Your assignment: Please repeat the listing exactly, starting at its first line and stopping after the line that contains "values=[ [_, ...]".
** Given material follows **
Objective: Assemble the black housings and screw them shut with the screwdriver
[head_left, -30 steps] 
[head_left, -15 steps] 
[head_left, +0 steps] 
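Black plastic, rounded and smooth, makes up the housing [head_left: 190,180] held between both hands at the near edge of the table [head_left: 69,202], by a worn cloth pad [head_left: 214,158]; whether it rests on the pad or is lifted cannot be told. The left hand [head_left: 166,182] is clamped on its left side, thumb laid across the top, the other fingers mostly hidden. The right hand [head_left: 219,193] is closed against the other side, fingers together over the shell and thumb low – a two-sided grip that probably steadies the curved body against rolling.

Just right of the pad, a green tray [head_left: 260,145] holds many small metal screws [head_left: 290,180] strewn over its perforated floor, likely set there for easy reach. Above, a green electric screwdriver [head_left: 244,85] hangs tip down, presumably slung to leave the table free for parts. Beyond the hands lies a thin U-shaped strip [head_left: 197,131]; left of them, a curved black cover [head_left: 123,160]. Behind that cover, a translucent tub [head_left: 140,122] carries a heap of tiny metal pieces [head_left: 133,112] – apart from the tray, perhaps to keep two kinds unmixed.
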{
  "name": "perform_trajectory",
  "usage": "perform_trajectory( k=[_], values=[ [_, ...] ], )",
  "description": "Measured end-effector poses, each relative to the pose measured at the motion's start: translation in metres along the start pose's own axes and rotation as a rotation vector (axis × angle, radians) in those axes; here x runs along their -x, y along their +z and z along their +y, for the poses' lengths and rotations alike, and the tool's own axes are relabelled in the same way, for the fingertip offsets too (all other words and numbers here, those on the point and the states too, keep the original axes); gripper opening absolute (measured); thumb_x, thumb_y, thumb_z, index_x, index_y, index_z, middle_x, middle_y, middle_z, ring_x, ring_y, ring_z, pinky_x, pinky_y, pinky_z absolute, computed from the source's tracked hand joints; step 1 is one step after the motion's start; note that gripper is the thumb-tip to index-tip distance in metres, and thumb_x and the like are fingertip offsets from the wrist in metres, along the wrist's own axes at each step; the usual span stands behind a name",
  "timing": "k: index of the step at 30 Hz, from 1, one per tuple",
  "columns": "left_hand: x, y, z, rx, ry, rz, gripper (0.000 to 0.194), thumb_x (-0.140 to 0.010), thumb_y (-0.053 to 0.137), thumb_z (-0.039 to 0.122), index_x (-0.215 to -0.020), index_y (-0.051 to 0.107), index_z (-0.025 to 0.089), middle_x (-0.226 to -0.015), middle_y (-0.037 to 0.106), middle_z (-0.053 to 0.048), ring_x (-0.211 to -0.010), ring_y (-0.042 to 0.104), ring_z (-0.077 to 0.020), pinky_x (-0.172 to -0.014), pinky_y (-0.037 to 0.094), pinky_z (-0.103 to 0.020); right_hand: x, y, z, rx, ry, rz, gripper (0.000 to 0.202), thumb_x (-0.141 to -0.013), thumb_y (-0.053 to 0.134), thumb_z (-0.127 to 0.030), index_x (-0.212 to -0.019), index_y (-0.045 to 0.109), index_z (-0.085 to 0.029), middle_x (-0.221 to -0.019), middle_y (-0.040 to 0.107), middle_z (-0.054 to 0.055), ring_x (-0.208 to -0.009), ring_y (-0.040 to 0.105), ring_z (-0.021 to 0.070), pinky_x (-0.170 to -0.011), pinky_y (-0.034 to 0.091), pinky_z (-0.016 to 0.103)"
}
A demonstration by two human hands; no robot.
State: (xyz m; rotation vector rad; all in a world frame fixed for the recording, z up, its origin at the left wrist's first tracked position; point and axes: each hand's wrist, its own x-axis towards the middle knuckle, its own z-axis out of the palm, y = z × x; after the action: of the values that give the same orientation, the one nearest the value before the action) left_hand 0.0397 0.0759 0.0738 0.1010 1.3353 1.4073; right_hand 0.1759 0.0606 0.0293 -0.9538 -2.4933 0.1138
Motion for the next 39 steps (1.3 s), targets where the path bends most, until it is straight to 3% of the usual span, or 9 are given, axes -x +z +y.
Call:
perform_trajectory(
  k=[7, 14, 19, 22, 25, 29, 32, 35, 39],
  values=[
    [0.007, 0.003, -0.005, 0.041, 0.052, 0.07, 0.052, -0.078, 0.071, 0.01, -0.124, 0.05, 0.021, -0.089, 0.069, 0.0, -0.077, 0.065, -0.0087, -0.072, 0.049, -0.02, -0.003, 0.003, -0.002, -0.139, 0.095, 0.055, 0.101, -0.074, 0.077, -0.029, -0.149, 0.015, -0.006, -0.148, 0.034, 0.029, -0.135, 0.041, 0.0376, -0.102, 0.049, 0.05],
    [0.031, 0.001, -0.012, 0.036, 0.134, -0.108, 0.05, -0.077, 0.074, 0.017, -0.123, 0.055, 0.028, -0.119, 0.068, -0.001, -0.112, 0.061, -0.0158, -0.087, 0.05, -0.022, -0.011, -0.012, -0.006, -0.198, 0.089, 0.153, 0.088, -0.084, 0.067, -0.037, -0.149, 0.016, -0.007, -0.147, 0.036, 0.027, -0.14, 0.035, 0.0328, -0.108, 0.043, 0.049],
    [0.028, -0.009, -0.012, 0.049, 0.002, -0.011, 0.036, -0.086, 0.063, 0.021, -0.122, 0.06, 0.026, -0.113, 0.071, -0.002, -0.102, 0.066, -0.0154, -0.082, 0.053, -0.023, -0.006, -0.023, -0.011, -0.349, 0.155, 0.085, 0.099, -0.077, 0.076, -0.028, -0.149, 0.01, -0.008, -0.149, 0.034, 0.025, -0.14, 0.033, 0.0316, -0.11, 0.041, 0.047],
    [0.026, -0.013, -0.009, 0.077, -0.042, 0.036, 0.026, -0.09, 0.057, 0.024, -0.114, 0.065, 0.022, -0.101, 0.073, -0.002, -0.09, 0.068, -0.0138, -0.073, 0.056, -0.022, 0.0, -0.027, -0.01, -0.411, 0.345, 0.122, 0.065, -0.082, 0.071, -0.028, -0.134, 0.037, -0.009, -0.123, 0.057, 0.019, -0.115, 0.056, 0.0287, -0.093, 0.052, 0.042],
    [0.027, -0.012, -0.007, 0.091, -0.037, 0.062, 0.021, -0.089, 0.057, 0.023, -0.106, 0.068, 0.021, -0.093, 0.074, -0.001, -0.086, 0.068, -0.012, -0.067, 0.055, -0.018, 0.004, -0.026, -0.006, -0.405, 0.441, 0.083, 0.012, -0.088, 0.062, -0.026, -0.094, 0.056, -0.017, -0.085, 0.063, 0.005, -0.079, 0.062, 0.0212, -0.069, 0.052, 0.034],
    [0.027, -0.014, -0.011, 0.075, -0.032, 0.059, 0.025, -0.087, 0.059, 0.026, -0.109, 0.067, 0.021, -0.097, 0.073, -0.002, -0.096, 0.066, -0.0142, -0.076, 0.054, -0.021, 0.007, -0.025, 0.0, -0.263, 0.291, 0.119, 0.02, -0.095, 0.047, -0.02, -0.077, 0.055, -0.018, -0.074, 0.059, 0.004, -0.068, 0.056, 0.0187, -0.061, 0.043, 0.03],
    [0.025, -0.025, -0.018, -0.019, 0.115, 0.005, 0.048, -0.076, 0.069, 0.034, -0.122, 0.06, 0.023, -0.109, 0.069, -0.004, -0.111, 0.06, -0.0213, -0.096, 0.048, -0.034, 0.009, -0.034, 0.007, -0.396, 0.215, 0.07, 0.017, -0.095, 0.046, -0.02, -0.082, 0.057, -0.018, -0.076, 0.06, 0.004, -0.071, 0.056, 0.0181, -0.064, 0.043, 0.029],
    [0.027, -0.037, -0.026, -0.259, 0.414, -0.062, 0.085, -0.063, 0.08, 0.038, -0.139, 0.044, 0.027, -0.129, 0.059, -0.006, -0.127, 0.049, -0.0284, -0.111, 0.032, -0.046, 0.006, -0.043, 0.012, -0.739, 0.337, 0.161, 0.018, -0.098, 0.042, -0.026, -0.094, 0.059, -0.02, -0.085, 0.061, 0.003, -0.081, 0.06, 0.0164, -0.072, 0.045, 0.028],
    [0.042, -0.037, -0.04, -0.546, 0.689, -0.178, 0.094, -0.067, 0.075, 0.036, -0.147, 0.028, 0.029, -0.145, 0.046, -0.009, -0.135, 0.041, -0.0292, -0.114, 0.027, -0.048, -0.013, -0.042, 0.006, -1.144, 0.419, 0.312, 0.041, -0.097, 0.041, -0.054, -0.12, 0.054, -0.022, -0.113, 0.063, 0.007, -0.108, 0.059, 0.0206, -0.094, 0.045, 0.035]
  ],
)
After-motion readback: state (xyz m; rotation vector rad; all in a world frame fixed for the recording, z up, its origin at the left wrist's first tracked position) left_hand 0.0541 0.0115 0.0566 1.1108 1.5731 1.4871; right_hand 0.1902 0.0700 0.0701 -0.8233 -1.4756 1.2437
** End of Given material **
Solution to this problem:
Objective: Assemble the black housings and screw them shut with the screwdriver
[head_left, -30 steps] 
[head_left, -15 steps] 
[head_left, +0 steps] 
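Black plastic, rounded and smooth, makes up the housing [head_left: 190,180] held between both hands at the near edge of the table [head_left: 69,202], by a worn cloth pad [head_left: 214,158]; whether it rests on the pad or is lifted cannot be told. The left hand [head_left: 166,182] is clamped on its left side, thumb laid across the top, the other fingers mostly hidden. The right hand [head_left: 219,193] is closed against the other side, fingers together over the shell and thumb low – a two-sided grip that probably steadies the curved body against rolling.

Just right of the pad, a green tray [head_left: 260,145] holds many small metal screws [head_left: 290,180] strewn over its perforated floor, likely set there for easy reach. Above, a green electric screwdriver [head_left: 244,85] hangs tip down, presumably slung to leave the table free for parts. Beyond the hands lies a thin U-shaped strip [head_left: 197,131]; left of them, a curved black cover [head_left: 123,160]. Behind that cover, a translucent tub [head_left: 140,122] carries a heap of tiny metal pieces [head_left: 133,112] – apart from the tray, perhaps to keep two kinds unmixed.
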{
  "name": "perform_trajectory",
  "usage": "perform_trajectory( k=[_], values=[ [_, ...] ], )",

With this, the output is complete.